● How to complete this task:
For the entries below, the expected answer is the line with "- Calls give", the line with "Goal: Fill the", and every line between them, exactly as written, and nothing more.

[Start of Attachment]

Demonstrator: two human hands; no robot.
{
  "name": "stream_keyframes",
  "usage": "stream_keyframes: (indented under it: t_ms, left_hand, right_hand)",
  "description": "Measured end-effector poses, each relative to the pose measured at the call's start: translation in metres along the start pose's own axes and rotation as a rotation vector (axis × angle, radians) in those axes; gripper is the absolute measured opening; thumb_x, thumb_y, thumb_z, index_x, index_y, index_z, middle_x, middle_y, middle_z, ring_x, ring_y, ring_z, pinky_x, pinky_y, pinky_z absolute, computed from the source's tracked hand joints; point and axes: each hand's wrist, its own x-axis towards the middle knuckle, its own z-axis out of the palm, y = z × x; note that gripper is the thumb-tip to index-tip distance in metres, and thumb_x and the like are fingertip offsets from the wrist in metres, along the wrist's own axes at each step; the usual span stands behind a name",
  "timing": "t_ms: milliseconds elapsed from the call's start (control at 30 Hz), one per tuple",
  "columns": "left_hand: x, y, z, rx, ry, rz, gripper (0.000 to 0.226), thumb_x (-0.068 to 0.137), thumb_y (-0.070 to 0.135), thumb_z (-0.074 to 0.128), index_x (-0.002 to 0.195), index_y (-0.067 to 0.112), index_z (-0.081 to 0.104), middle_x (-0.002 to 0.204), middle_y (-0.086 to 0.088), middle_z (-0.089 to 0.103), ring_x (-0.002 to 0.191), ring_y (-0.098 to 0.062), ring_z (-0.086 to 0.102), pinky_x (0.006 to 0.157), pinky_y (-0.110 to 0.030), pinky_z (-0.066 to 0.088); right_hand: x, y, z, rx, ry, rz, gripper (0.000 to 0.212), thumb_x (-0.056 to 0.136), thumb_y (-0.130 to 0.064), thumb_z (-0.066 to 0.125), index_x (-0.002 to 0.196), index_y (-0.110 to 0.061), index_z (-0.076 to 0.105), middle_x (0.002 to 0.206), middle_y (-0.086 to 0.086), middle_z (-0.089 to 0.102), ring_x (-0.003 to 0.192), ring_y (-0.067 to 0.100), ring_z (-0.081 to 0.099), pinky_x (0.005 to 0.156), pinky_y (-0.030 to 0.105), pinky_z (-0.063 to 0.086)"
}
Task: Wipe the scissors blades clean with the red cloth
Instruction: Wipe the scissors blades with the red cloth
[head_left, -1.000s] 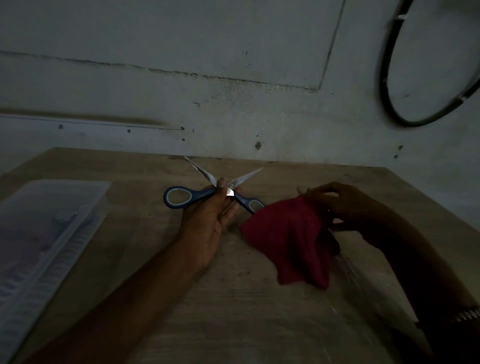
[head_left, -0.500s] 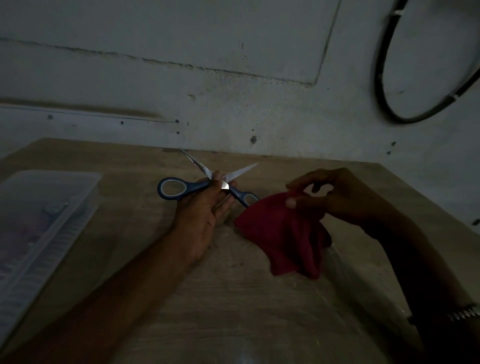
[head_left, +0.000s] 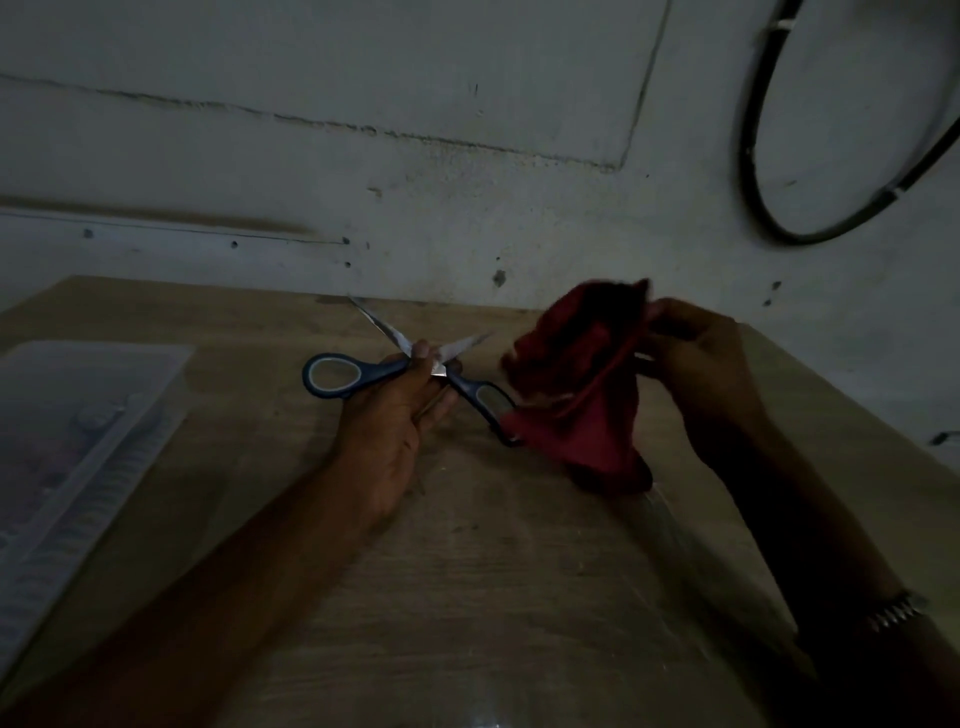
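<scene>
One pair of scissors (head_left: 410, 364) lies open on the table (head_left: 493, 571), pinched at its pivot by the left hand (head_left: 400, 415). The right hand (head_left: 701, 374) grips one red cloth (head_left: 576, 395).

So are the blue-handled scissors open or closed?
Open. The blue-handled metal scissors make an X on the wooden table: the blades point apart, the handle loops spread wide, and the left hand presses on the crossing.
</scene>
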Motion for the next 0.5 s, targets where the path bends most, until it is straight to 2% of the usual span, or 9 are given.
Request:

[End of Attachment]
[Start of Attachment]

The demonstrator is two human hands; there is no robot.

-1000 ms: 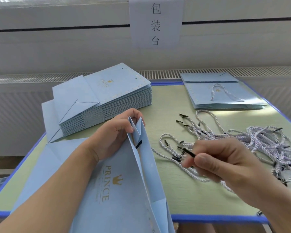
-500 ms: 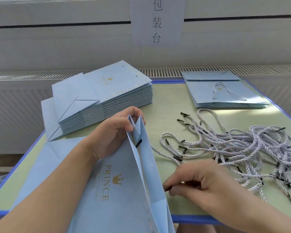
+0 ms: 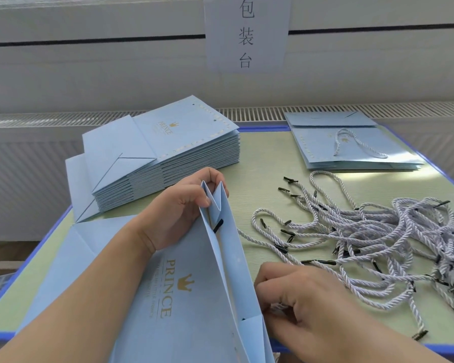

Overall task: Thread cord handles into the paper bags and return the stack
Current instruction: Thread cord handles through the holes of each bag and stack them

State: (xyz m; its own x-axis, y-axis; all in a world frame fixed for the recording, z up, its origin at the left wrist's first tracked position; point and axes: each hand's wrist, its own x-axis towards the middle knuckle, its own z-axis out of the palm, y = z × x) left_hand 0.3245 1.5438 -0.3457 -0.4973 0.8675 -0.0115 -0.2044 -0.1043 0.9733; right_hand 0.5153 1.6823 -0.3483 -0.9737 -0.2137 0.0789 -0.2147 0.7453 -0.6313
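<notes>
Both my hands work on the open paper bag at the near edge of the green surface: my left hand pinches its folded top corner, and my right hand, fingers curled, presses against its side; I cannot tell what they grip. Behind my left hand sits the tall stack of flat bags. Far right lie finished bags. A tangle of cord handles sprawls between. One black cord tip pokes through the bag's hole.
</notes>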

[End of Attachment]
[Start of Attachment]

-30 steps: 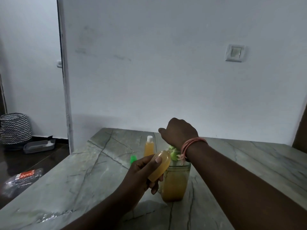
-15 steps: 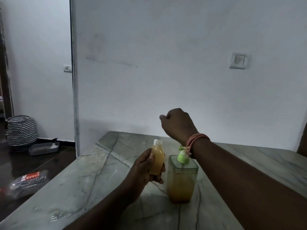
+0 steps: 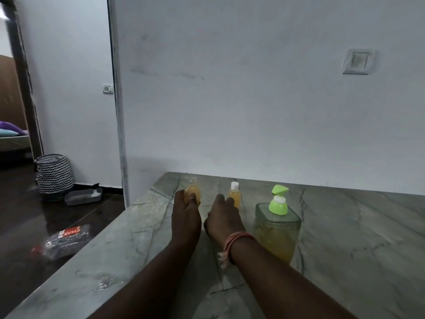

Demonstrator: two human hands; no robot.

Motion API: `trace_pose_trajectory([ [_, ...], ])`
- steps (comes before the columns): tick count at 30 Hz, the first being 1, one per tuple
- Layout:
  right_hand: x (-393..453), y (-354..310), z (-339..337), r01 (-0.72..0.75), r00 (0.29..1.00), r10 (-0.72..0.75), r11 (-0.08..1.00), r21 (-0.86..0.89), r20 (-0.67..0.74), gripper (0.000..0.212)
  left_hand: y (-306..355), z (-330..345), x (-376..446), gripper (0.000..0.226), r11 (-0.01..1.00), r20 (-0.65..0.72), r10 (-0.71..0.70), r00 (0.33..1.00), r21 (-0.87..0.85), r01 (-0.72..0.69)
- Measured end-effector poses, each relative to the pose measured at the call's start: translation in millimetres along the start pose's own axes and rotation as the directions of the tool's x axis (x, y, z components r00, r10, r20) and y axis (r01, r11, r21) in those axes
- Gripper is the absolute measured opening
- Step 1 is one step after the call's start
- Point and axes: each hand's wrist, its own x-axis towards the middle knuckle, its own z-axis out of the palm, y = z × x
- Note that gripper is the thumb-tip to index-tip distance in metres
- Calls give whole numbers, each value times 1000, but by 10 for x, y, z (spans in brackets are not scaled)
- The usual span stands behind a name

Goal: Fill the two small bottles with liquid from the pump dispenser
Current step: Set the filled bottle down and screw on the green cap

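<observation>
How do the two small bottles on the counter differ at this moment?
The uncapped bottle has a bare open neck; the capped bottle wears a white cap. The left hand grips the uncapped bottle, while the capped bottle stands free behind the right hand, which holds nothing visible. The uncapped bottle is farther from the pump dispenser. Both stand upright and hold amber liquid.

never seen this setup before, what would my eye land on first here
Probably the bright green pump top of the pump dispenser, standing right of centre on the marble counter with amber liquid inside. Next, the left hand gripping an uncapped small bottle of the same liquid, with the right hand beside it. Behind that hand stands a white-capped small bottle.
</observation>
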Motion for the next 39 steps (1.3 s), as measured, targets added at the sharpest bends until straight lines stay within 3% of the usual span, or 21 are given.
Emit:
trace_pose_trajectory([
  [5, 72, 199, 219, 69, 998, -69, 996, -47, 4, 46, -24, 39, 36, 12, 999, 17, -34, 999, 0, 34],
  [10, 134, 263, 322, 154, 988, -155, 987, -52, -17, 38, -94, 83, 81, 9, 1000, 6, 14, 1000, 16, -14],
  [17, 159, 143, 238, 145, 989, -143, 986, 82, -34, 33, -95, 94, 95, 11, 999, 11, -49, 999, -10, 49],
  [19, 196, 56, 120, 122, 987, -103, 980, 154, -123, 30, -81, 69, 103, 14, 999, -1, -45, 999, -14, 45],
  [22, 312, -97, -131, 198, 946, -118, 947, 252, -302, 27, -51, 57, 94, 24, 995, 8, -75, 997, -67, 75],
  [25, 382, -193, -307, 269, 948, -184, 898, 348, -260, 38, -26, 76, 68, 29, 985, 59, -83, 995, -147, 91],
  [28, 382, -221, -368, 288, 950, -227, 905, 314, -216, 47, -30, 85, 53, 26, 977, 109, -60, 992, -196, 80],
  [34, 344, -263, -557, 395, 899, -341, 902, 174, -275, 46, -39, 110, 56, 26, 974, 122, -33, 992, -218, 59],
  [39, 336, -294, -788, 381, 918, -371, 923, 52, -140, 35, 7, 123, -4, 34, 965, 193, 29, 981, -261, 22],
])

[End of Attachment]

● Output below:
- Calls give whole numbers, each value times 1000, but by 10 for x, y, z (spans in brackets are not scaled)
- The usual span stands behind a name

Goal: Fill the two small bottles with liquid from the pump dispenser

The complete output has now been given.